Your instructions:
Reproduce the listing below exactly, except for its pictures.

☆ ☆ ☆ ☆

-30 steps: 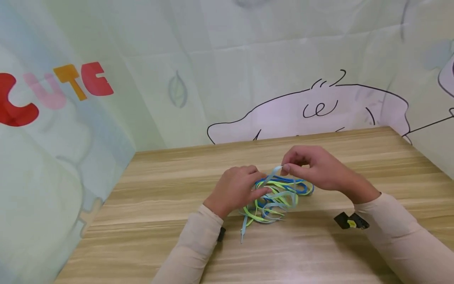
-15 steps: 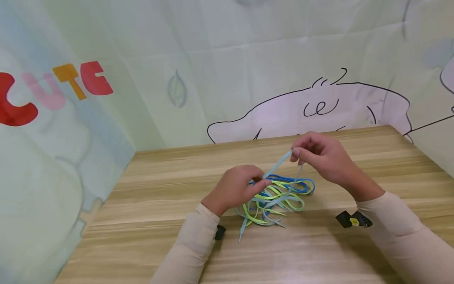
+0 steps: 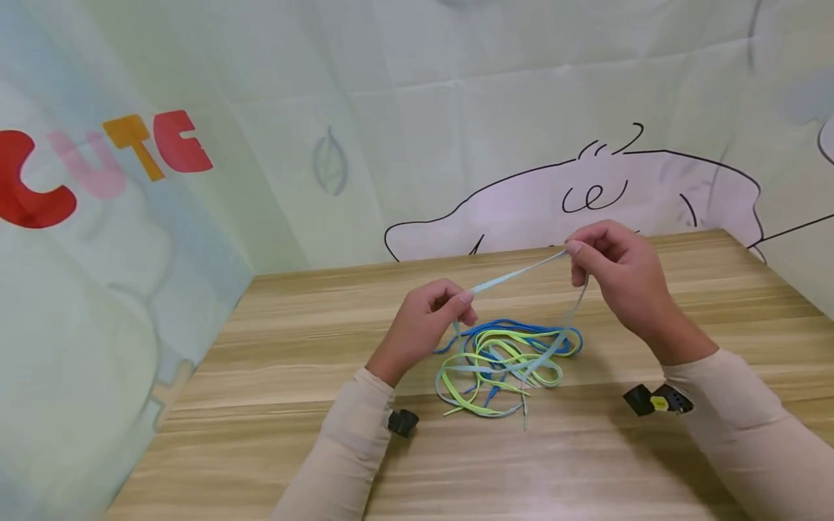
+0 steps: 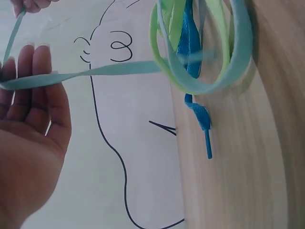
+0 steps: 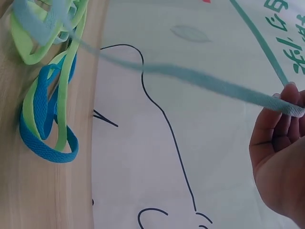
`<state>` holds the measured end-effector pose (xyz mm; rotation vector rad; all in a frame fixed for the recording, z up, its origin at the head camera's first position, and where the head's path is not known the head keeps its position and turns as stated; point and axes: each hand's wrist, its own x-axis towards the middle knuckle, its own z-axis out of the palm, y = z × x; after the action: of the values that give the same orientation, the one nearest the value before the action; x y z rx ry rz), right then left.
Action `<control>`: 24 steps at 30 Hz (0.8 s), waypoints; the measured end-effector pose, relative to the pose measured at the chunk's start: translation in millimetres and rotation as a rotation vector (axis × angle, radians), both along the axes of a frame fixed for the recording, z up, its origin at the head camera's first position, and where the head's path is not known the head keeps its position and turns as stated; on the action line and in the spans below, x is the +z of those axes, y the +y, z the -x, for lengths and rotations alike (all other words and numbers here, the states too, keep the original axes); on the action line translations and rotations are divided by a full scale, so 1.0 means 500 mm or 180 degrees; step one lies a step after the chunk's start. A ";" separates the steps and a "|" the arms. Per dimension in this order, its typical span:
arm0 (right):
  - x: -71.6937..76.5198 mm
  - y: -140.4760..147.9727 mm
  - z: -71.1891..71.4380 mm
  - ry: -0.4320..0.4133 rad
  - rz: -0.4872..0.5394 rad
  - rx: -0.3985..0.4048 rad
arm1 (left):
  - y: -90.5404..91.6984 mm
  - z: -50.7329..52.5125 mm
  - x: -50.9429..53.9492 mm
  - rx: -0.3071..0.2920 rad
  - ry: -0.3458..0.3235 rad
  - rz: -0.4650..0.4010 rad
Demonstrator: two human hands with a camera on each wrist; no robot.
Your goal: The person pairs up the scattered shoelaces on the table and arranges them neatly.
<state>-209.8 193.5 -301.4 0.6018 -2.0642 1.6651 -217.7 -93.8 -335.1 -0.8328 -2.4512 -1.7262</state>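
Observation:
A light blue flat lace (image 3: 517,274) is stretched between the two hands above the table. My left hand (image 3: 423,318) pinches it between thumb and fingers, and my right hand (image 3: 619,278) pinches it farther right and higher. From each hand the lace hangs down into a loose tangle of yellow-green lace (image 3: 482,411) and blue lace (image 3: 515,323) on the wood. In the left wrist view a blue lace tip (image 4: 208,138) sticks out below the loops. The right wrist view shows blue and green loops (image 5: 47,152) lying together.
The wooden table (image 3: 293,347) carries the tangle near its middle. Behind it hangs a printed cloth (image 3: 293,145) with a line drawing and coloured letters. Black devices (image 3: 402,422) are strapped under both wrists.
Both hands have risen off the pile, the right one moving up and to the right. The light blue lace between them is longer and straighter, and the loops below have shifted.

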 end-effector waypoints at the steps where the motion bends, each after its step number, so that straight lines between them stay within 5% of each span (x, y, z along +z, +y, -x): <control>1: 0.001 0.001 0.000 -0.0007 0.0051 -0.0009 | -0.002 0.001 0.000 0.0036 -0.0033 -0.0092; 11: 0.006 0.010 0.005 -0.0003 0.0827 0.0340 | -0.020 0.016 -0.002 0.0406 -0.0170 -0.0644; 24: 0.008 0.022 0.011 -0.0017 0.1055 0.0381 | -0.040 0.035 -0.017 0.0795 -0.0184 -0.1032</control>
<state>-215.2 204.6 -297.3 0.6167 -1.7284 2.0215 -235.0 -114.0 -343.6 -0.4304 -2.1094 -1.9926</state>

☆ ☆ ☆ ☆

Reply to the exercise:
-30 steps: 
-15 steps: 
+0 steps: 
+0 steps: 
+0 steps: 
`<state>` holds the measured end-effector pose (xyz mm; rotation vector rad; all in a frame fixed for the recording, z up, its origin at the head camera's first position, and where the head's path is not known the head keeps its position and turns as stated; point and axes: each hand's wrist, its own x-axis towards the middle knuckle, its own z-axis out of the palm, y = z × x; after the action: of the values that give the same orientation, the one nearest the value before the action; x y z rx ry rz), right then left.
Action `<control>`: 24 steps at 30 Hz (0.8 s), waypoints; the measured end-effector pose, relative to the pose measured at the chunk's start: translation in millimetres and rotation as a rotation vector (axis × angle, radians), both along the axes of a frame fixed for the recording, z up, its origin at the head camera's first position, and where the head's path is not known the head keeps its position and turns as stated; on the action line and in the spans below, x is the +z of those axes, y the +y, z the -x, for lengths and rotations alike (all other words and numbers here, the states too, keep the original axes); on the action line translations and rotations are divided by a full scale, so 1.0 means 500 mm or 180 degrees; step one lies a step after the chunk's start. A ";" separates the steps and a "|" the arms. Per dimension in this order, its typical span:
arm0 (right):
  - x: -71.6937..76.5198 mm
  - y: -140.4760..147.9727 mm
  - z: -71.1891..71.4380 mm
  - ry: -0.4320..0.4133 rad
  - rz: -0.4872..0.5394 rad
  - rx: -0.3985..0.4048 rad
arm1 (left):
  - y: -90.5404..91.6984 mm
  - z: -50.7329..52.5125 mm
  - x: -50.9429..53.9492 mm
  - rx: -0.3071..0.2920 rad
  - ry: -0.3458..0.3235 rad
  - rz: -0.4650..0.4010 rad
Demonstrator: two human hands with a camera on each wrist; no robot.
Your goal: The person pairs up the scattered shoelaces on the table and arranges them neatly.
<state>-209.8 193.5 -301.4 0.6018 -2.0642 1.6651 -217.7 -93.8 -335.1 -0.8328 -2.4512 -1.7262</state>
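Observation:
A light blue flat lace (image 3: 517,274) is stretched between the two hands above the table. My left hand (image 3: 423,318) pinches it between thumb and fingers, and my right hand (image 3: 619,278) pinches it farther right and higher. From each hand the lace hangs down into a loose tangle of yellow-green lace (image 3: 482,411) and blue lace (image 3: 515,323) on the wood. In the left wrist view a blue lace tip (image 4: 208,138) sticks out below the loops. The right wrist view shows blue and green loops (image 5: 47,152) lying together.
The wooden table (image 3: 293,347) carries the tangle near its middle. Behind it hangs a printed cloth (image 3: 293,145) with a line drawing and coloured letters. Black devices (image 3: 402,422) are strapped under both wrists.
Both hands have risen off the pile, the right one moving up and to the right. The light blue lace between them is longer and straighter, and the loops below have shifted.
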
 end-effector waypoints at the steps where the motion bends, each after its step number, so that straight lines between them stay within 5% of each span (x, y, z along +z, +y, -x): <control>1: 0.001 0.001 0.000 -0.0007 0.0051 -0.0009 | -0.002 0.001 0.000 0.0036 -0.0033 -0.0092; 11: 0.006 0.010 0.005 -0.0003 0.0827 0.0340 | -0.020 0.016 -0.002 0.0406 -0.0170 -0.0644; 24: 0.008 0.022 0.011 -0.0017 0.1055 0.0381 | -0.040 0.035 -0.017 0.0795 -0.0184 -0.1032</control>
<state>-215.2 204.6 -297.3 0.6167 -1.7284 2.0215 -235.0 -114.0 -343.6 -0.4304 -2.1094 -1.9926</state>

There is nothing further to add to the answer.